Don't get me wrong-- Eva hasn't been exclusively breastfed since three months. She's had formula, expressed breast milk, and a combination of the two in many, many bottles. While she had reflux, some of those bottles contained rice cereal. She ate cereal from a spoon at five months old, and to date she has also enjoyed sweet potatoes, oatmeal, and apples. Just yesterday we took out a mortgage to be able to afford one perfect, fair-trade mango, which she ate with much gusto and smacking of lips.

I'm revising the plan. At a year, I'll revisit the notion of weaning, perhaps, but until then I refuse to consider it.
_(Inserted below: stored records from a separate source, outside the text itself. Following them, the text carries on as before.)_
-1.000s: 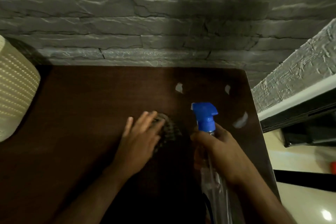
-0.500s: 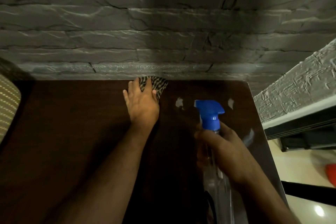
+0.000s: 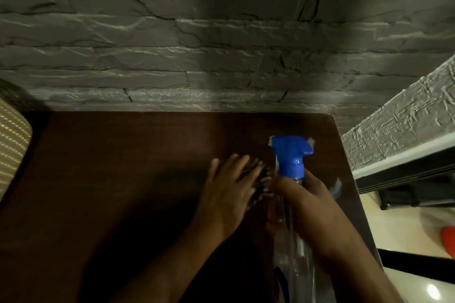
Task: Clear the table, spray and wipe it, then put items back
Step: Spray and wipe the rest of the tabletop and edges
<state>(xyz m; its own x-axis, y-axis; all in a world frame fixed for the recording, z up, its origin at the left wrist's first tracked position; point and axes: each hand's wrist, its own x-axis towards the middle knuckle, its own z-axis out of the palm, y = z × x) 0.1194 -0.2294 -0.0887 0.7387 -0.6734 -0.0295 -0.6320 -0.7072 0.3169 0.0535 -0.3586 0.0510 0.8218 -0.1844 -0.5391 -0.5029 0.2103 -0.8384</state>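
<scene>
A dark brown wooden table (image 3: 123,167) fills the lower view, set against a grey stone wall. My left hand (image 3: 227,194) lies flat with straight fingers on a dark patterned cloth (image 3: 258,179), pressing it onto the tabletop near the middle right. My right hand (image 3: 305,204) grips the neck of a clear spray bottle (image 3: 295,265) with a blue trigger head (image 3: 290,152), held upright just right of the cloth. The two hands almost touch.
A cream ribbed lampshade (image 3: 12,145) sits at the table's left edge. The table's right edge (image 3: 349,179) drops to a pale floor, beside a textured grey ledge (image 3: 406,135) and a dark shelf unit. A red object (image 3: 448,241) lies on the floor.
My left hand has drawn the cloth back from the table's far edge by the wall toward me and to the right, next to the bottle. The right hand with the bottle has barely moved.
</scene>
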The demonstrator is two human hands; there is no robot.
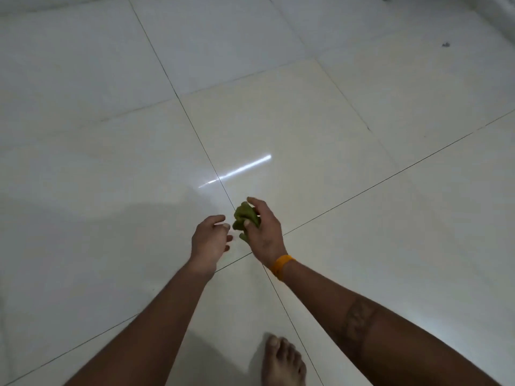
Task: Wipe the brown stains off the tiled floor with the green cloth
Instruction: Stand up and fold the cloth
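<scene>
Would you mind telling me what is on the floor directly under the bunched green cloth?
Below the green cloth, held in the right hand, pale tiled floor shows, with grout lines crossing nearby. No brown stain is visible around it. The patch straight behind cloth and hand is covered.

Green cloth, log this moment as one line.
right hand: holds bunched green cloth | left hand: open, empty | tiled floor: no brown stains seen

Indoor domestic setting, most likely a room in a home. The glossy cream-white tiled floor (278, 107) of large square tiles with thin dark grout lines fills the frame and reflects a strip light at centre. A bare foot (282, 363) stands on it at the lower edge. A pale wall base (504, 20) runs along the upper right corner.
</scene>
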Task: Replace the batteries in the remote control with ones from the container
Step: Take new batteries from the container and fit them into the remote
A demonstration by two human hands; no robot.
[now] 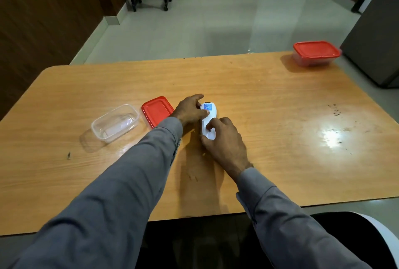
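Both hands are on the white remote (208, 121), which lies back-up mid-table. The left hand (190, 110) pinches its far end, thumb on the label; the right hand (224, 141) curls around the near end, fingertips pressing the back. The cover looks seated, so the swap seems nearly finished, though no batteries show. Just left lie a red lid (156, 111) and the clear, apparently empty container (115, 123). A second lidded box (316, 53) sits far right; the table (280, 139) has open room, edges well away.
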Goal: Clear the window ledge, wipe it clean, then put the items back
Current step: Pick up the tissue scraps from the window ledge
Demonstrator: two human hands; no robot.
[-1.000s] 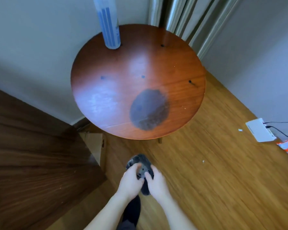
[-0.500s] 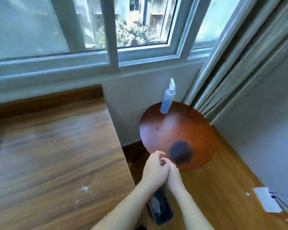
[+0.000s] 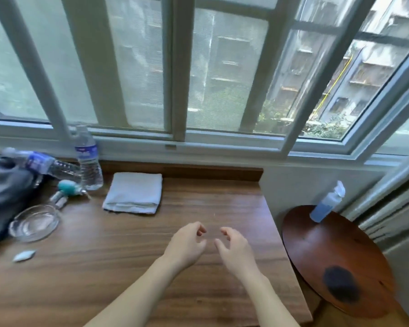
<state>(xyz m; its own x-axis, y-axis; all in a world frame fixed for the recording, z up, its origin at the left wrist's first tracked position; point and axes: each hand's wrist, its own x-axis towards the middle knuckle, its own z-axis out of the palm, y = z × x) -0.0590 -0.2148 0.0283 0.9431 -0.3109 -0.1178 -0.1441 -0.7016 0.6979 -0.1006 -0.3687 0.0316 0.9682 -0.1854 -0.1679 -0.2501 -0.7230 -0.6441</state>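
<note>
The wooden window ledge (image 3: 198,274) spans the lower view under the window. My left hand (image 3: 187,244) and right hand (image 3: 234,250) hover side by side over its right part, fingers curled and apart, holding nothing. A folded white cloth (image 3: 134,192) lies beyond them toward the window. At the left stand an upright water bottle (image 3: 87,159), a second bottle lying down (image 3: 40,162), a small teal-capped bottle (image 3: 67,188), a glass ashtray (image 3: 34,223), a grey bag (image 3: 3,192) and a small white wrapper (image 3: 24,255).
A round red-brown side table (image 3: 335,263) stands lower at the right, with a blue spray bottle (image 3: 326,202) at its back edge and a dark round patch (image 3: 341,285) near its front. Curtains (image 3: 392,208) hang at the far right.
My view has swung up from the floor and side table to the ledge and window. My hands, pressed together before, have come apart and now hang over the ledge.
</note>
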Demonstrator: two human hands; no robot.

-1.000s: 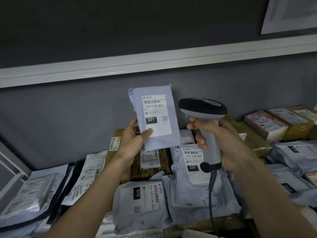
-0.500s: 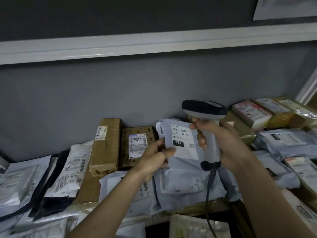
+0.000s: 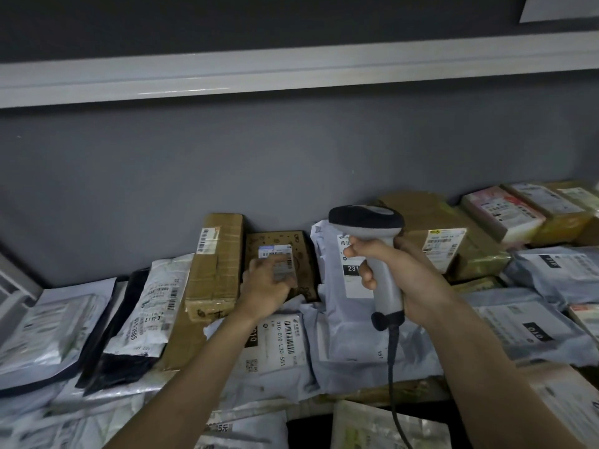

And if I happen to lose the fabled five or six "nursing pounds" around Christmas rather than this summer, I'll just be extra cute in holiday pictures. Because this, like so much else, can't really be about me at this point. Even if a small part of me longs to wear a bra without flip-tab access.


2 comments:

Ser said...

Oh man, I always fantasize about 5 or 6 pounds just dropping off when I finally stop nursing. Of course, I have been nursing now for, let's see, 5 years and 10 months. Oh, well, there was that four month break when Luke stopped nursing at the end of my pregnancy with Henry. I sure as heck wasn't losing weight at this point in the game. But anyway, I hear you on the weight fantasy. Your description of yourself "lumbering" around in your maternity suit made me laugh.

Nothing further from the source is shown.